Had the big family meeting this morning. What it boils down to is this...either the kids straighten up and fly right or he's throwing me out. They can choose to stay or go with me. He can't handle the stress of our money situation, the stress of work and the stress of his home life.
We were a month away from being able to touch bottom in this flood of debt, and my mistake has pulled us like a riptide farther from the shore. Honestly I don't think it will take us but maybe a year to get this straightened out, but it will be a tight year. We have a few assets we could liquidate to make the process easier, but they are things that are precious to him. I have nothing of value because I spent all of my money, and what little he gave me, trying to keep the utilities on and some food in the fridge.
He blames me for the kids' lack of respect for him. Maybe watching him sway from side to side with a stupid drunken grin on his face half the time might have something to do with it, but what do I know. I've defended him, but he doesn't see or remember that. He blames me for our money problems.
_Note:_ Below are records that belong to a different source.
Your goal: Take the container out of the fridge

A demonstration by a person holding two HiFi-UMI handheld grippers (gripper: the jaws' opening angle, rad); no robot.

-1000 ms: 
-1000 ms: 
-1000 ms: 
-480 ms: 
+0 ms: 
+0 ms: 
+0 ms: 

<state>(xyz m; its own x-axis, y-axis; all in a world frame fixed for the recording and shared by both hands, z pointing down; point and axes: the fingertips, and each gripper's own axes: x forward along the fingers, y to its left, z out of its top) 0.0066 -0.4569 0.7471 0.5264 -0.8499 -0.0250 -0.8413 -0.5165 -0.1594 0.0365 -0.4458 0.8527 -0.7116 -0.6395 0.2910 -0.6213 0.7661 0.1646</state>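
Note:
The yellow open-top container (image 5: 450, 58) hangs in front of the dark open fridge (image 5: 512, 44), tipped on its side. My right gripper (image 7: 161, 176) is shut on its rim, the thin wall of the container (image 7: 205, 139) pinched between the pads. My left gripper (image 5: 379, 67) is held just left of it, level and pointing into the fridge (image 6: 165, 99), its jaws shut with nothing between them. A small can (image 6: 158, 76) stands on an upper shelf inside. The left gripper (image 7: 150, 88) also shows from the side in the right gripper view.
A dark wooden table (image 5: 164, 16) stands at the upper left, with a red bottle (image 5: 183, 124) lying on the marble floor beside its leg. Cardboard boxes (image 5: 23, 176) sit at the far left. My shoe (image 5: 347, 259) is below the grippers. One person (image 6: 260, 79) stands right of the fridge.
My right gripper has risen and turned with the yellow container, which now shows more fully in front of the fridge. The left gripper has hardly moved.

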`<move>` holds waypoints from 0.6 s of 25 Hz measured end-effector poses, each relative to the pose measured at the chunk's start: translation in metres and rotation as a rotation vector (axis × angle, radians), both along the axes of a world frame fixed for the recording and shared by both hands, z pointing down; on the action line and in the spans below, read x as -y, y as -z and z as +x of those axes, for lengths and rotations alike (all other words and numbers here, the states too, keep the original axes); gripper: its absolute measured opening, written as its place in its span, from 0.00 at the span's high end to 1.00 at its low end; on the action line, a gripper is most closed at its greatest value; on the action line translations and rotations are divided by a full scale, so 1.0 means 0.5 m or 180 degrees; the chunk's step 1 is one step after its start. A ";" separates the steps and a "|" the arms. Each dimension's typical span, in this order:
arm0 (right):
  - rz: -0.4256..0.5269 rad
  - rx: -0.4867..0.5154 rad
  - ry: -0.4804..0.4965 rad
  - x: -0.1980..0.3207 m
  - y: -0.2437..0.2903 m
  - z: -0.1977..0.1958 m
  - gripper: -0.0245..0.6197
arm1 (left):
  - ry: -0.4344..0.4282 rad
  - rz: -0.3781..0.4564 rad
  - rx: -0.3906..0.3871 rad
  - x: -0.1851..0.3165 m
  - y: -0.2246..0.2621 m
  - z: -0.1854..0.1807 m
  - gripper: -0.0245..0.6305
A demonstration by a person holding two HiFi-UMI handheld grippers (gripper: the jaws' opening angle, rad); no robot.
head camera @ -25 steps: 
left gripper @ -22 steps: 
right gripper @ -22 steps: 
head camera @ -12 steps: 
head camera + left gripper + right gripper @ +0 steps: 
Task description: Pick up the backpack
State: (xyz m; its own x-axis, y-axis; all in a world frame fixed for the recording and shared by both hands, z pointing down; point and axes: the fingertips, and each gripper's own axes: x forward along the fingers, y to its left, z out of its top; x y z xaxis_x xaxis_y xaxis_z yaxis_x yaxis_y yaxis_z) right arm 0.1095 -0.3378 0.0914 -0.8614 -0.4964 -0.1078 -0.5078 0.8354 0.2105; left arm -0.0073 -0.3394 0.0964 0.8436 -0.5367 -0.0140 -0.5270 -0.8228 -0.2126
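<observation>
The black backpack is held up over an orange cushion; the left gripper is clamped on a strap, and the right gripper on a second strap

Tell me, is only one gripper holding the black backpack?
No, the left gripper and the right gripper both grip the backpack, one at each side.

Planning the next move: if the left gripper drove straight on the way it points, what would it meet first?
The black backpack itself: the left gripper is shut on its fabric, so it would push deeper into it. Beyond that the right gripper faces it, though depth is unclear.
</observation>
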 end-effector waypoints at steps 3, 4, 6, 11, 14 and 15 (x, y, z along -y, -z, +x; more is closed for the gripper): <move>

I agree that I am directly, but he never cared to be involved and it was never a good time to talk when I tried to bring it up.
So there it is. Every good family depends on a strong matriarch and that is not me. I am weak and no better than one of his ungrateful, disrespectful children. Lucky for him I'm the one that can most easily disposed of. Problem solved.
Oh and Wednesday will be our 20th anniversary. Happy Fucking Anniversary Sweetheart!